--- PROBLEM REQUIREMENTS ---
Locate "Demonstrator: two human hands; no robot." in the data below, then output the line it is on and all following lines through the last, word for word. Skip any pictures.
(RECORDS)
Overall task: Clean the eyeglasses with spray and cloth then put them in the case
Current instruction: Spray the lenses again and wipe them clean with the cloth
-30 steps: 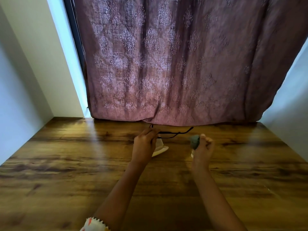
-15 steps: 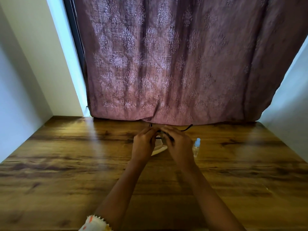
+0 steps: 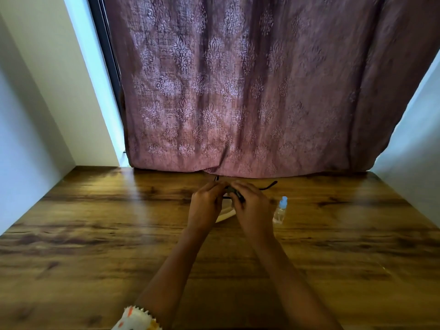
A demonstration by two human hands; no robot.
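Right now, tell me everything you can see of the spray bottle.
The spray bottle is small, with a clear, plastic-looking body and a light blue cap. It stands upright on the wooden table, just to the right of the right hand, apart from it; nothing but the table touches it. Its contents and any label are too blurred to tell.
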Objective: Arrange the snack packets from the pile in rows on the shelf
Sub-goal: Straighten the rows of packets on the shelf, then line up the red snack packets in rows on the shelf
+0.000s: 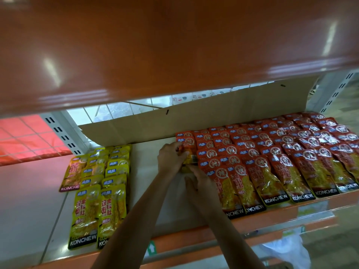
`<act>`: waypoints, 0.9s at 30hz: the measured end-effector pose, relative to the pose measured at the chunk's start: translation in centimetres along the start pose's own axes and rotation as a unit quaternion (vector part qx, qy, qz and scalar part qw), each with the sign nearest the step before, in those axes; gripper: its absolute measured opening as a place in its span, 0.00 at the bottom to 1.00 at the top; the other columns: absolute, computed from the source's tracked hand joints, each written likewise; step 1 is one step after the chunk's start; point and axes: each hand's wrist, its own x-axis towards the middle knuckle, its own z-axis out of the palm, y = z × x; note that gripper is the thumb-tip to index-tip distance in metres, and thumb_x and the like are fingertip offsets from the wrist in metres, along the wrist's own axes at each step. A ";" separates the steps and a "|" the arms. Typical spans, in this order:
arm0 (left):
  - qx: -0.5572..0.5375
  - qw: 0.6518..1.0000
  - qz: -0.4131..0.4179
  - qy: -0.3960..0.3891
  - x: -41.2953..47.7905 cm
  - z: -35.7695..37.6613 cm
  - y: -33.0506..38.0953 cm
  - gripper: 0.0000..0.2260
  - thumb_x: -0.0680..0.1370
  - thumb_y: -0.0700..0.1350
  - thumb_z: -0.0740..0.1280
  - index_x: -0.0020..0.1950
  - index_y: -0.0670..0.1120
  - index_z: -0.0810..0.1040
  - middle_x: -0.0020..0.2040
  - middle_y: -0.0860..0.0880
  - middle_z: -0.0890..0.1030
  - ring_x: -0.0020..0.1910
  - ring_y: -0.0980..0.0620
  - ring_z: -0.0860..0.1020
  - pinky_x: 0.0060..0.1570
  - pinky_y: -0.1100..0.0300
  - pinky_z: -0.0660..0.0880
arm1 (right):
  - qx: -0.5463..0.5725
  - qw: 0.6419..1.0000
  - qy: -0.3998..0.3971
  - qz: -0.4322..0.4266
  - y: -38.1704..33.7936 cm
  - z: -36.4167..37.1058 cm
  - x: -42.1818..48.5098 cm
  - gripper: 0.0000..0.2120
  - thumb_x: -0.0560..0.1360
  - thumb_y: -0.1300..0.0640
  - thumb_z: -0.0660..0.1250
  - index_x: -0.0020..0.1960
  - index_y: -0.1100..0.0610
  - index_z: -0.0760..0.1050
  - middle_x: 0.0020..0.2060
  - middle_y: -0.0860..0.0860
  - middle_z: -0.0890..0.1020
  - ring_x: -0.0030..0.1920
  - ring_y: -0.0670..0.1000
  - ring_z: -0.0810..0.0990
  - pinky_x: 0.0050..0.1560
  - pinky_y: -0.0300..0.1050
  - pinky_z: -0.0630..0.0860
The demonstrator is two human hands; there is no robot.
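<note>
Head camera view, looking down onto a white shelf board with an orange front edge. My left hand and right hand are close together, the fingers of both curled onto one small glossy red-and-yellow snack packet. I hold it at the left edge of the overlapping rows of red snack packets that fill the shelf's right side. Shorter rows of yellow snack packets lie well apart on the left. A brown cardboard sheet stands along the back.
</note>
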 end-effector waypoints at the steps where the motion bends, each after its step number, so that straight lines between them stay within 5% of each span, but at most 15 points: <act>1: 0.003 1.000 -0.001 -0.001 0.0 0.0 0.0 0.19 0.75 0.51 0.71 0.65 0.49 0.77 0.58 0.45 0.80 0.55 0.48 0.79 0.59 0.54 0.74 | 0.000 1.000 -0.001 -0.002 0.0 0.0 0.0 0.16 0.77 0.64 0.63 0.65 0.59 0.73 0.55 0.54 0.81 0.55 0.52 0.79 0.55 0.37 0.71; 11: 0.052 0.997 0.040 0.031 -1.9 -1.6 -0.5 0.14 0.79 0.48 0.65 0.63 0.50 0.77 0.53 0.44 0.79 0.50 0.46 0.79 0.49 0.55 0.74 | -0.008 1.000 -0.003 -0.029 -0.5 0.8 0.3 0.15 0.78 0.62 0.63 0.65 0.57 0.74 0.56 0.52 0.81 0.56 0.49 0.79 0.56 0.36 0.71; 15: 0.073 0.995 0.048 0.055 -3.3 -4.0 -1.9 0.16 0.78 0.45 0.66 0.66 0.48 0.76 0.58 0.44 0.78 0.54 0.46 0.79 0.53 0.54 0.74 | -0.045 0.996 0.005 -0.072 -1.7 1.9 0.4 0.14 0.77 0.62 0.65 0.62 0.58 0.77 0.55 0.53 0.82 0.55 0.50 0.80 0.55 0.37 0.71; 20: 0.097 0.990 0.061 0.086 -5.6 -7.8 -4.1 0.16 0.78 0.45 0.65 0.66 0.46 0.76 0.60 0.43 0.78 0.58 0.45 0.77 0.58 0.54 0.72 | -0.045 0.995 -0.055 -0.065 -3.7 5.0 1.1 0.19 0.79 0.60 0.61 0.69 0.61 0.70 0.66 0.55 0.75 0.67 0.53 0.71 0.68 0.43 0.65; 27: 0.111 0.986 0.019 0.124 -8.4 -13.6 -8.9 0.15 0.76 0.43 0.66 0.63 0.45 0.78 0.57 0.42 0.79 0.56 0.40 0.76 0.52 0.52 0.72 | -0.053 0.991 -0.087 -0.092 -8.3 10.8 0.8 0.15 0.76 0.62 0.62 0.63 0.59 0.74 0.59 0.55 0.79 0.62 0.56 0.74 0.62 0.47 0.69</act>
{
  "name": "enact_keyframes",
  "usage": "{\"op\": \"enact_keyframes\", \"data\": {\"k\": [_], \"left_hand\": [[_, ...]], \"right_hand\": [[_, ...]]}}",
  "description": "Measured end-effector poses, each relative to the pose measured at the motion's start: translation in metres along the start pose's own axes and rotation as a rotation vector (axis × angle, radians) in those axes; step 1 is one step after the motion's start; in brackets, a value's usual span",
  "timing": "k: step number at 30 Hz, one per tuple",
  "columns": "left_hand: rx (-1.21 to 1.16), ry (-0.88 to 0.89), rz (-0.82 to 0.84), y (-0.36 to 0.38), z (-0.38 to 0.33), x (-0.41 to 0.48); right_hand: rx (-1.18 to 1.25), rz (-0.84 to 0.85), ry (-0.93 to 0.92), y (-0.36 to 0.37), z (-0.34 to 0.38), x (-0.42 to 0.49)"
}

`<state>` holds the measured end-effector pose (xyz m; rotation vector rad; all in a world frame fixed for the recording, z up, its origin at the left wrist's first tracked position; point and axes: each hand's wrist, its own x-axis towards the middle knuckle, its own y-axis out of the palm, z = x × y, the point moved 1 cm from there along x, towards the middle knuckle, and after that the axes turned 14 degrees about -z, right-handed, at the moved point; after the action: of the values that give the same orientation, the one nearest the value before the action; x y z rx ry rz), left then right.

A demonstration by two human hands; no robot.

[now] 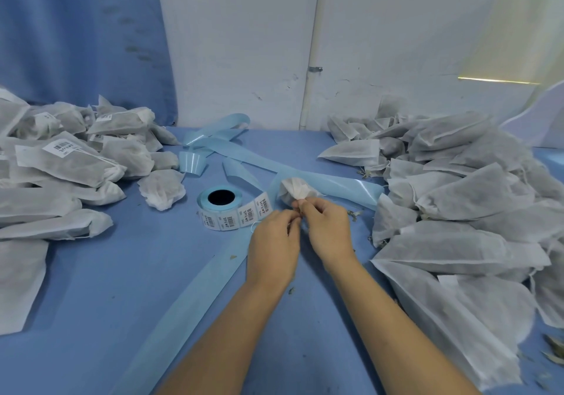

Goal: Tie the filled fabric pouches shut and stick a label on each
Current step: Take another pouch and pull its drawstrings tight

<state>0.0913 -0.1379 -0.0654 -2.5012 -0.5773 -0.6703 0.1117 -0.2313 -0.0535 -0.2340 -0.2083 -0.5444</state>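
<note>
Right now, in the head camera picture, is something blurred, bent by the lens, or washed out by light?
Head view: the wall pipe bows, so the wide lens bends lines. Head view, upper right: a bright streak and pale haze wash out that corner. Head view, centre: soft even light, faint shadows; the pouch pinched by left hand and right hand is fairly sharp, label roll print unreadable.

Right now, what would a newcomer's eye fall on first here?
At centre, the left hand and right hand pinch at the gathered neck of a white pouch. Grey pouch heaps flank them: the left heap, with some pouches labelled, and the larger right heap. A label roll lies just left of the hands.
</note>
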Motion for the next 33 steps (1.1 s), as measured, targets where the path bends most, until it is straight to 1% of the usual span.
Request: {"op": "enact_keyframes", "data": {"k": [3, 7, 9, 13, 15, 17, 19, 22, 24, 27, 29, 31, 33], "left_hand": [[0.004, -0.046, 0.011, 0.0, 0.0, 0.001], [-0.02, -0.095, 0.026, 0.0, -0.002, 0.001], [-0.027, -0.108, 0.032, -0.001, -0.001, 0.003], [-0.008, -0.141, 0.011, -0.007, 0.007, 0.007], [0.053, -0.1, 0.007, -0.009, 0.01, 0.009], [0.118, -0.043, 0.007, -0.009, 0.011, 0.01], [0.163, -0.012, -0.011, -0.009, 0.009, 0.01], [0.245, 0.032, -0.065, -0.012, 0.005, 0.009], [0.262, 0.102, -0.107, -0.013, 0.0, 0.008], [0.273, 0.254, -0.129, -0.015, -0.009, 0.006], [0.29, 0.327, -0.153, -0.015, -0.011, 0.006], [0.26, 0.368, -0.158, -0.013, -0.009, 0.008], [0.172, 0.301, -0.131, -0.012, -0.005, 0.009]], "right_hand": [[0.248, 0.0, 0.237, 0.002, 0.002, 0.001], [0.459, 0.037, 0.444, 0.002, 0.007, -0.002], [0.483, 0.073, 0.481, 0.002, 0.008, -0.001], [0.477, 0.129, 0.48, -0.005, 0.009, 0.005], [0.409, 0.101, 0.41, -0.008, 0.007, 0.006], [0.299, 0.054, 0.295, -0.011, 0.005, 0.007], [0.133, 0.02, 0.147, -0.013, 0.005, 0.008], [-0.122, 0.031, -0.084, -0.013, 0.007, 0.006], [-0.284, 0.022, -0.228, -0.011, 0.01, 0.001], [-0.556, -0.03, -0.475, -0.007, 0.015, -0.006], [-0.632, -0.049, -0.557, -0.007, 0.018, -0.007], [-0.677, -0.033, -0.606, -0.008, 0.018, -0.008], [-0.687, -0.001, -0.639, -0.008, 0.016, -0.01]]}}
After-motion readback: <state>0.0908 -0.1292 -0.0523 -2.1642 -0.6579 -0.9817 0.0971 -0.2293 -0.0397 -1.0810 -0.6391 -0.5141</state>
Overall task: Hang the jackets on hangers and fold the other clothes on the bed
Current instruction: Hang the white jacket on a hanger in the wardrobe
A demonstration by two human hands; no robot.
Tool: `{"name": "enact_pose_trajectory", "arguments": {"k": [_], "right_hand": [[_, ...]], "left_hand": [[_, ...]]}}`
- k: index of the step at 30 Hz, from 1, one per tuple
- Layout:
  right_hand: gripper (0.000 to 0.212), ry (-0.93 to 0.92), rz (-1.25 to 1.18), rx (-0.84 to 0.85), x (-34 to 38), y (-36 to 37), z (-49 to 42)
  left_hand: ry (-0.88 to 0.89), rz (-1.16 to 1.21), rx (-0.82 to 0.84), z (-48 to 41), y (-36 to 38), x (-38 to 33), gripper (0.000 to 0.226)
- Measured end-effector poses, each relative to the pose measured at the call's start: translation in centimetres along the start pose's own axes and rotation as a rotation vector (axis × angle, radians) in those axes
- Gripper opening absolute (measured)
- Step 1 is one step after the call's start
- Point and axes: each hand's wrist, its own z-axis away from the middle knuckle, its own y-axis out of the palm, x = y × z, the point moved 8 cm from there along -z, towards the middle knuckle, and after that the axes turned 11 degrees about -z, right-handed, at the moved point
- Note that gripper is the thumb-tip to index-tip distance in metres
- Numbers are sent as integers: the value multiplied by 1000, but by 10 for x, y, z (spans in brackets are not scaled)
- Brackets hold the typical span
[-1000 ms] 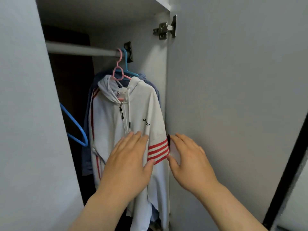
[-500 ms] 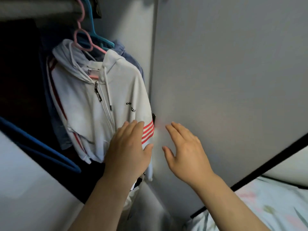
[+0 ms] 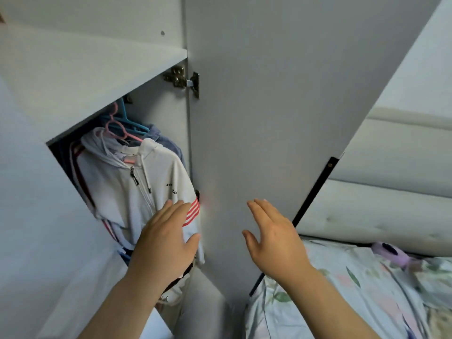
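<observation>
Grey wardrobe [image 3: 256, 106] open, white zip hooded jacket with red stripes [image 3: 137, 192] hanging inside on pink plastic hanger [image 3: 117, 128]. Left hand [image 3: 163, 241] flat, fingers straight, over jacket's sleeve. Right hand [image 3: 274, 238] spread, apart from it, before door. Floral-sheeted bed [image 3: 354, 289] lower right.

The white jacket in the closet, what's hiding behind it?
Behind the white jacket hangs a blue garment, apparently on the blue hanger. Only its shoulder peeks out on the right. The white jacket covers the rest, so what kind of garment it is cannot be told.
</observation>
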Motion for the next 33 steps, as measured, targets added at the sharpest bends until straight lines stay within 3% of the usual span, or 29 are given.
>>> {"name": "enact_pose_trajectory", "arguments": {"k": [8, 15, 24, 28, 33], "right_hand": [[59, 61, 42, -86, 6, -52, 46], [58, 228, 18, -154, -41, -81, 86], [58, 507, -7, -220, -120, -95, 132], [60, 634, 27, -266, -155, -119, 159], [61, 777, 49, -328, -184, -150, 200]], "left_hand": [[92, 30, -46, 11, -25, -32, 66], [185, -35, 63, 13, -4, -65, 61], [660, -82, 172, 18, 41, -183, 52], [863, -47, 189, 16, 53, -238, 59], [1001, 129, 329, 5, 76, -309, 53]]}}
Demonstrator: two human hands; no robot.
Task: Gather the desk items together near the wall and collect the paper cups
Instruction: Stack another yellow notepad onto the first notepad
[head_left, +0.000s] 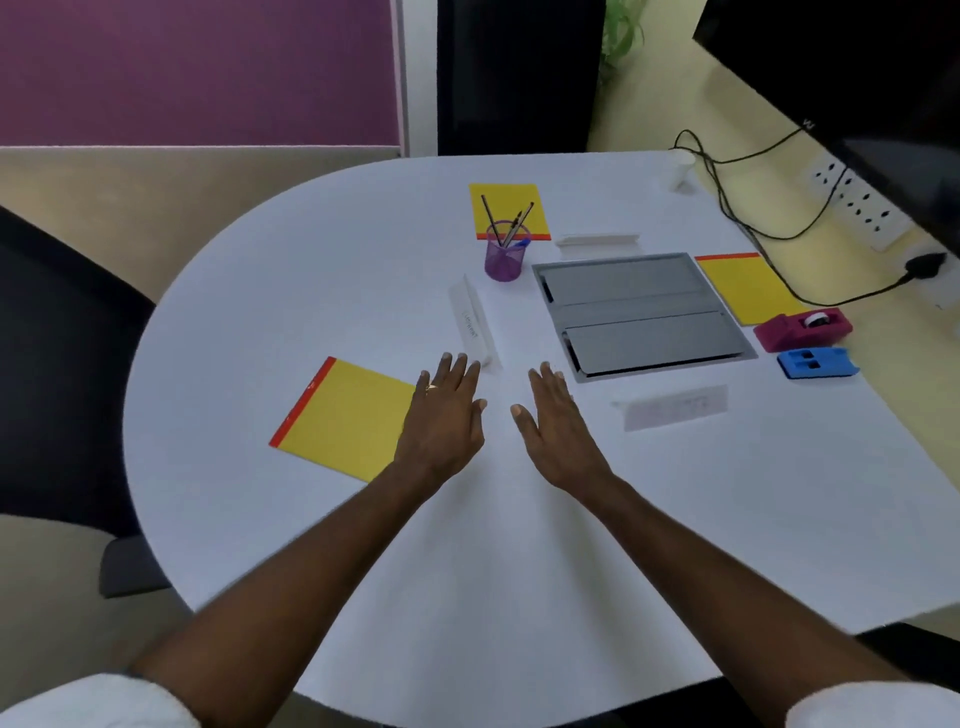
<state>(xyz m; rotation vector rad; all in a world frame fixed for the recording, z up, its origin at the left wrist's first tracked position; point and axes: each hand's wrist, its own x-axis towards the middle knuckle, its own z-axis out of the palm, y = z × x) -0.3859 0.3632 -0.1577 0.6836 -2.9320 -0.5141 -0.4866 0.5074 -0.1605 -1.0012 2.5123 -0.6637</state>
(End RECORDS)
--- SOLUTION TO THE PROBLEM ---
Demonstrator: two human hands; no robot.
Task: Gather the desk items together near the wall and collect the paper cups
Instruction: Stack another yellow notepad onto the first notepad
[head_left, +0.000s] 
<state>(xyz m; rotation vector rad; all in a world frame fixed for the recording, z up, its origin at the left wrist's first tracked position; point and axes: each hand's wrist, its own x-axis towards the middle knuckle, its own z-axis out of the palm, y = z × x) -0.3859 0.3632 -0.1577 0.6836 -2.9320 -0.5141 -0.4866 0.5074 -0.1605 -1.0012 2.5123 -0.6637</state>

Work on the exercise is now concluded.